**WORK ITEM**:
Where a line below contains "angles", count it. Reply with the total only.

STORED DATA: Begin

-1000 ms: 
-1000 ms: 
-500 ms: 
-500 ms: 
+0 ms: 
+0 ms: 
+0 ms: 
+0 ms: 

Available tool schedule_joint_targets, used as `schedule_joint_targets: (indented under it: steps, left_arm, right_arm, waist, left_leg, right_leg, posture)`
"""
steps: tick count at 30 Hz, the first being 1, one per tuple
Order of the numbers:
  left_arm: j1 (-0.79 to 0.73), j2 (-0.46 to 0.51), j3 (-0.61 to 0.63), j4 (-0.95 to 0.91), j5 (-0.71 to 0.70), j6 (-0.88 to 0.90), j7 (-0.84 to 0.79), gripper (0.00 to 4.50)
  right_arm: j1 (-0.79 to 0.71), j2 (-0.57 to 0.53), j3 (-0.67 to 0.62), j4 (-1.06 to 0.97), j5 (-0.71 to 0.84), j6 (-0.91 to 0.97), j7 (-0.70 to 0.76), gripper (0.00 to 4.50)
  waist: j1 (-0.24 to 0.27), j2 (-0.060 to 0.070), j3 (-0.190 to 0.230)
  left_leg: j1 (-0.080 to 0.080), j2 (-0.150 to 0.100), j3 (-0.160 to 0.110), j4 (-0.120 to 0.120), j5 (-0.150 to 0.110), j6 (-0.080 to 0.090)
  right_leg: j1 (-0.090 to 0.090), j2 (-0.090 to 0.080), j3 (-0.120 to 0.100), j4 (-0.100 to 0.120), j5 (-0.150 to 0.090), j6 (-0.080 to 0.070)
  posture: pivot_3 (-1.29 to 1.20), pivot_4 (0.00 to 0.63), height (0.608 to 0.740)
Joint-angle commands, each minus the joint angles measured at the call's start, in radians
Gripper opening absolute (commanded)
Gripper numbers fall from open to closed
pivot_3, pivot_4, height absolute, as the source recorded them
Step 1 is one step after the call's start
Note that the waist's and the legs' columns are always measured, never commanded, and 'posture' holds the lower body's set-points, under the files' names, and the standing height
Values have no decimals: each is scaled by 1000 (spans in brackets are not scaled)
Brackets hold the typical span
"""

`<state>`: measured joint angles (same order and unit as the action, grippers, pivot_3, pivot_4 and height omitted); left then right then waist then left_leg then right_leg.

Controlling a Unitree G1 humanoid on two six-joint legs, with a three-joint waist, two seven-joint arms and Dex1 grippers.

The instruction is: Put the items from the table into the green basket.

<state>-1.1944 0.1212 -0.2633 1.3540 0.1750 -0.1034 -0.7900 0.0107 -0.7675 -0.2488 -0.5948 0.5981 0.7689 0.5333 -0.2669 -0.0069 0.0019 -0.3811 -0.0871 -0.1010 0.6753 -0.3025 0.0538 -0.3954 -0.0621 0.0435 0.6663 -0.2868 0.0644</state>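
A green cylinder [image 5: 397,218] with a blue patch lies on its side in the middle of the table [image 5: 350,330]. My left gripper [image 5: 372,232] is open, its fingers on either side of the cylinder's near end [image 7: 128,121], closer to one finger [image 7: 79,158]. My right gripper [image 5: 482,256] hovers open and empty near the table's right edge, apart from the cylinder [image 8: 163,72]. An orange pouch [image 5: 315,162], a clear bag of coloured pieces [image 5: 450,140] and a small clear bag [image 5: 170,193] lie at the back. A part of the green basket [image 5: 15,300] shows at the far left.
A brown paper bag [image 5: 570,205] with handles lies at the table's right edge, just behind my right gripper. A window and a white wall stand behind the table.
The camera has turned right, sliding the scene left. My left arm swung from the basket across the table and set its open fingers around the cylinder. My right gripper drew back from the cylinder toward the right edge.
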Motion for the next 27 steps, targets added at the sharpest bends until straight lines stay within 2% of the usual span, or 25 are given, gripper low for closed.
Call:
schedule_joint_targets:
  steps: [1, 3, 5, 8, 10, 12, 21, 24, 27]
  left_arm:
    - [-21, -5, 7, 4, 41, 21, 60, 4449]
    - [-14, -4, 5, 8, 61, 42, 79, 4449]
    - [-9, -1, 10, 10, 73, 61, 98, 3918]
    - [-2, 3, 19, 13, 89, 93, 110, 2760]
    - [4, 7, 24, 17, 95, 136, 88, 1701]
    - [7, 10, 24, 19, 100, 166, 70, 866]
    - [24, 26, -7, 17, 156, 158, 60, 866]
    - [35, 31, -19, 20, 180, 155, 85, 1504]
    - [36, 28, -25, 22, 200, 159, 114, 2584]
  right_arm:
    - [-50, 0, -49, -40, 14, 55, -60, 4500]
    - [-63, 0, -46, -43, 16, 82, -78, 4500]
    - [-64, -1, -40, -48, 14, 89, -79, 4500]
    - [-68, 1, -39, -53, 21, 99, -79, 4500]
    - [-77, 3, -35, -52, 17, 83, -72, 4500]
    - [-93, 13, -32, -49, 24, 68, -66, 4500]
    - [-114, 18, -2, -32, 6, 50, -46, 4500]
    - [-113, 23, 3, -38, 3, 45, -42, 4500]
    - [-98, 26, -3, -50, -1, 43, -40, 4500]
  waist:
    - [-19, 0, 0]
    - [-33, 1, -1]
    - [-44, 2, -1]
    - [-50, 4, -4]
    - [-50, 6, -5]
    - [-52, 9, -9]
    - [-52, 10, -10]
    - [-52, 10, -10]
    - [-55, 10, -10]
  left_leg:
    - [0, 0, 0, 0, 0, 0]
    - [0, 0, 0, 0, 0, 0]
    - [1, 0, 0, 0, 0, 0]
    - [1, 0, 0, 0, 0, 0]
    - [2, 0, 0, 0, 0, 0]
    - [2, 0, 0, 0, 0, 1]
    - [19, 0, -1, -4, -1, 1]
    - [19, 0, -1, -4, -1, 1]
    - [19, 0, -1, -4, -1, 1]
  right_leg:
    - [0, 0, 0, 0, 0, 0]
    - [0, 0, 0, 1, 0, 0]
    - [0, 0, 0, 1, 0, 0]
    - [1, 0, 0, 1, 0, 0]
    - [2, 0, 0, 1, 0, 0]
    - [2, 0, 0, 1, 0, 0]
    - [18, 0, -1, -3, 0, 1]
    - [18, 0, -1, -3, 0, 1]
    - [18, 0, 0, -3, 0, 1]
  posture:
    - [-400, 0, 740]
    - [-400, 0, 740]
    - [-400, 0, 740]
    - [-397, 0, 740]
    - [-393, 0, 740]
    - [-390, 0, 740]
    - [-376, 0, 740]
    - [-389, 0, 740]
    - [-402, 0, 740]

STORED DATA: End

**TASK OUTPUT**:
2